My system looses about 8 seconds every 20 minutes. This is reported
by ntp and verified by comparing 'date' to 'hwclock --show' and a wall
clock.
My system is a x86 Dell laptop with HZ=1024.
I am quite certain that the issue is the System Management Interrupt
(SMI).
While doing latency tests I have observed 18ms delays every 2 seconds.
Like, as they say, clock work. Given that in 18ms with HZ==1024
roughly 18 timer interrupts should occur then 17 of them (I believe)
would be lost. Looking in the kernel sources I could find nothing
that adjusts for this.
Since I have defined HZ to be 1024, I miss lots of timer interrupts.
However, since the the processor spends 18ms at a time in SMM (System
Mangement Mode), then even the stock 10ms timer tick will sometimes
miss a tick. Thus the problem applies to non-hacked kernels also.

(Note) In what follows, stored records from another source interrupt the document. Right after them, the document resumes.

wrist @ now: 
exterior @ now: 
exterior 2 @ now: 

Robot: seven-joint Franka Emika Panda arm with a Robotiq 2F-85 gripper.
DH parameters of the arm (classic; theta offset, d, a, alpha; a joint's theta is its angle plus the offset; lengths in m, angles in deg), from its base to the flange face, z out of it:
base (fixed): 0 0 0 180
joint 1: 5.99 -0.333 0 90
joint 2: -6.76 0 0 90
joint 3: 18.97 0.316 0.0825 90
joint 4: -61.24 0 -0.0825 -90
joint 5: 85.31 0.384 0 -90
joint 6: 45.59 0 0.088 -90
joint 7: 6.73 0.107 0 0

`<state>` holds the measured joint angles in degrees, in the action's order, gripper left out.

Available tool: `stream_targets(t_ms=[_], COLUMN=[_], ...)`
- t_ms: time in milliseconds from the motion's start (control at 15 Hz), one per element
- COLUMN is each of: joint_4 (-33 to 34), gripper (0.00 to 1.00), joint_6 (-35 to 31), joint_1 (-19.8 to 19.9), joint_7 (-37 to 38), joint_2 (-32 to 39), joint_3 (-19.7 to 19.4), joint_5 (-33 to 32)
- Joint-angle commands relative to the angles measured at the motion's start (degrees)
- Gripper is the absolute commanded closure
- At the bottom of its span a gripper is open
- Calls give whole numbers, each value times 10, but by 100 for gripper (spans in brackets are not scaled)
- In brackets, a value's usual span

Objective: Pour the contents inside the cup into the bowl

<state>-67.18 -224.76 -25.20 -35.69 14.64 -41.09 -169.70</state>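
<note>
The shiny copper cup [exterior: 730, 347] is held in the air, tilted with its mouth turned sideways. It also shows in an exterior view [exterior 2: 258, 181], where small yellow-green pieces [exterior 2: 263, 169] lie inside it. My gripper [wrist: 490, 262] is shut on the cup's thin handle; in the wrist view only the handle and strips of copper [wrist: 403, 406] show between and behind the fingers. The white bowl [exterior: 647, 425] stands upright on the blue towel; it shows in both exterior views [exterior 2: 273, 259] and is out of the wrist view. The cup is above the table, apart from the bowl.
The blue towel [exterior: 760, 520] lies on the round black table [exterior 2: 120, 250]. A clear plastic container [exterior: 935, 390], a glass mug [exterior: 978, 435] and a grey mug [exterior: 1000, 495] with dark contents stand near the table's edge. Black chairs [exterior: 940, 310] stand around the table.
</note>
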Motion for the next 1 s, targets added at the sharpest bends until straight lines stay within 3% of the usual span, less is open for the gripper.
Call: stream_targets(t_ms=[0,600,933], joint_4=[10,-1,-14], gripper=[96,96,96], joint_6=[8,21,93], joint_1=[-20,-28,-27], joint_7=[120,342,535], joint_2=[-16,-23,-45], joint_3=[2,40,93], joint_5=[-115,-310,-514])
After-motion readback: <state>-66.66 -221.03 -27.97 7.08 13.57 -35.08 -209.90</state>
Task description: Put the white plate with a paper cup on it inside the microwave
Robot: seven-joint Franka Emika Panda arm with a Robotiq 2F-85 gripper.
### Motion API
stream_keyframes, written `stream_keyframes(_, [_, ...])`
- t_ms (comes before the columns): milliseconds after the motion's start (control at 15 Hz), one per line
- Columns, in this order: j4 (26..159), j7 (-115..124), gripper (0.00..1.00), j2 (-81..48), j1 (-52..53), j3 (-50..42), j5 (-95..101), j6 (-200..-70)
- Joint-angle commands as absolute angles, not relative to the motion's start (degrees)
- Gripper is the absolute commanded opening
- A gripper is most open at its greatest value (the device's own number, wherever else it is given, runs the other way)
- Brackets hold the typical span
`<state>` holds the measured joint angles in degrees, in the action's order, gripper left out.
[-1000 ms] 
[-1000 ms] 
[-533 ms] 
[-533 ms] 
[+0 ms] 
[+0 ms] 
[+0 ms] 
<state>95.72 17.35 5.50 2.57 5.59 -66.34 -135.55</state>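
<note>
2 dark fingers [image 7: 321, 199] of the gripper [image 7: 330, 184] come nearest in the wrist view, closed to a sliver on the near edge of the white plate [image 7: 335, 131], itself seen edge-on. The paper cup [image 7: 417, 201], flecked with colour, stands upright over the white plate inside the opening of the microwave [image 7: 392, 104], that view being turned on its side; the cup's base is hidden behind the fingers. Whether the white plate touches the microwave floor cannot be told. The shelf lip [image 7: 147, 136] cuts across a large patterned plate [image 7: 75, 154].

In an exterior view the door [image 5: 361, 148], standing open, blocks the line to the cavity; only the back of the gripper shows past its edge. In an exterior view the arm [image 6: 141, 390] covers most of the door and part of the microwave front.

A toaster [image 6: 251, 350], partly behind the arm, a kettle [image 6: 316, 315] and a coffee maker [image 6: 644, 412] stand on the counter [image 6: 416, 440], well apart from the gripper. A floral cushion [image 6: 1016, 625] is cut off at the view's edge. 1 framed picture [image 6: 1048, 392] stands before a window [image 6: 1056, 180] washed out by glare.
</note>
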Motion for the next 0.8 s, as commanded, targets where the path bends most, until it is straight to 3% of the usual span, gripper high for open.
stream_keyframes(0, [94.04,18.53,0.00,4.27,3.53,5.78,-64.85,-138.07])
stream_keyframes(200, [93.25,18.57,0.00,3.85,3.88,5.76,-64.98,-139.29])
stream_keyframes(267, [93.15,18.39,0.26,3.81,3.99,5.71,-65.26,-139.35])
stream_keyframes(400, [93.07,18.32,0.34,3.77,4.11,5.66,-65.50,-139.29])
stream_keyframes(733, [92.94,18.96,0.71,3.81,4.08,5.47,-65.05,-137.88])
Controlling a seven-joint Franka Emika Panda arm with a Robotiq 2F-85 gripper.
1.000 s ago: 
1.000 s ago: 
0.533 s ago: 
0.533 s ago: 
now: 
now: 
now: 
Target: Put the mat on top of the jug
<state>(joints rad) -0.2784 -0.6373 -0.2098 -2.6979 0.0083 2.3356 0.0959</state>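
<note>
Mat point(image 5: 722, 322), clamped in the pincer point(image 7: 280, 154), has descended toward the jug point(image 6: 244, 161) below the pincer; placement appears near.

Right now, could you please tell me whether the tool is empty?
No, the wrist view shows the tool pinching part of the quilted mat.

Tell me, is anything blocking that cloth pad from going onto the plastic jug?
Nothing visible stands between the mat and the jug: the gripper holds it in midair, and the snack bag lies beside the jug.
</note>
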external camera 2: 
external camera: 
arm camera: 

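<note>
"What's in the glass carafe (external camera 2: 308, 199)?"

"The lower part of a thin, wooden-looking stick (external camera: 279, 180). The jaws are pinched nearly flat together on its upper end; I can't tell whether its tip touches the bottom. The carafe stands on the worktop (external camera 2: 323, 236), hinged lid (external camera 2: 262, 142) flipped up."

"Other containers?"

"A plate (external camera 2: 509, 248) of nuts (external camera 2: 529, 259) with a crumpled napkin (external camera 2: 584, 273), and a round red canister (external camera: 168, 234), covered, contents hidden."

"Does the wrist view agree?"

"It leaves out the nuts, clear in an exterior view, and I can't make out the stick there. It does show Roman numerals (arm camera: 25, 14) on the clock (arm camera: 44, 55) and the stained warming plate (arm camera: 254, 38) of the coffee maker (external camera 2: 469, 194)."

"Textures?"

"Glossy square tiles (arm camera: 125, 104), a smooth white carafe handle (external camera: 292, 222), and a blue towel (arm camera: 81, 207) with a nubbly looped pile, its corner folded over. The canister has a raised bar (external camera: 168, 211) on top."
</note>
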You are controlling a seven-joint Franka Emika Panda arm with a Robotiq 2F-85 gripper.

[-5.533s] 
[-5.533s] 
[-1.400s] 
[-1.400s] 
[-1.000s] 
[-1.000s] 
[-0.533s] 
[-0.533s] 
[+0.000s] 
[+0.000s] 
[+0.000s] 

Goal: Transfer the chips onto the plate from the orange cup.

I don't know that there is a solution for all systems, however, at
least on pentium systems it seems possible to use the TSC to catch
this. However, even if I worked up a patch to do so, do_timer()
always increments jiffies by just 1 count and it isn't clear that its
safe to call it repeatedly to catch up with lost ticks. It also isn't
clear that it would be safe to modify jiffies directly in one of the
arch/i386/kernel/time.c functions.
In general, I'd like to try a solution that looks something like:
tsc_per_jiffie = cpu_khz * 1000 / HZ;
tsc_remainder += last_tsc_low-tsc_low;
jiffies_increment=0;
do {
tsc_remainder -= tsc_per_jiffie;
jiffies_increment++;
} while (tsc_remainder > tsc_per_jiffie);
do_timer(regs, jiffies_increment);
The above was created on the fly and completely untested. It needs
bits like making sure that the arithmetic works properly on overflow
of tsc_low. It also requires a patch to do_timer() and proper
structuring for portability.
One problem I see is that tsc_per_jiffie must be perfect or time will
drift. I think it might work to not carry over the remainder from
cycle to cycle under some conditions (no missed ticks) but I'd have
to think about that the effects of timing jitter on this.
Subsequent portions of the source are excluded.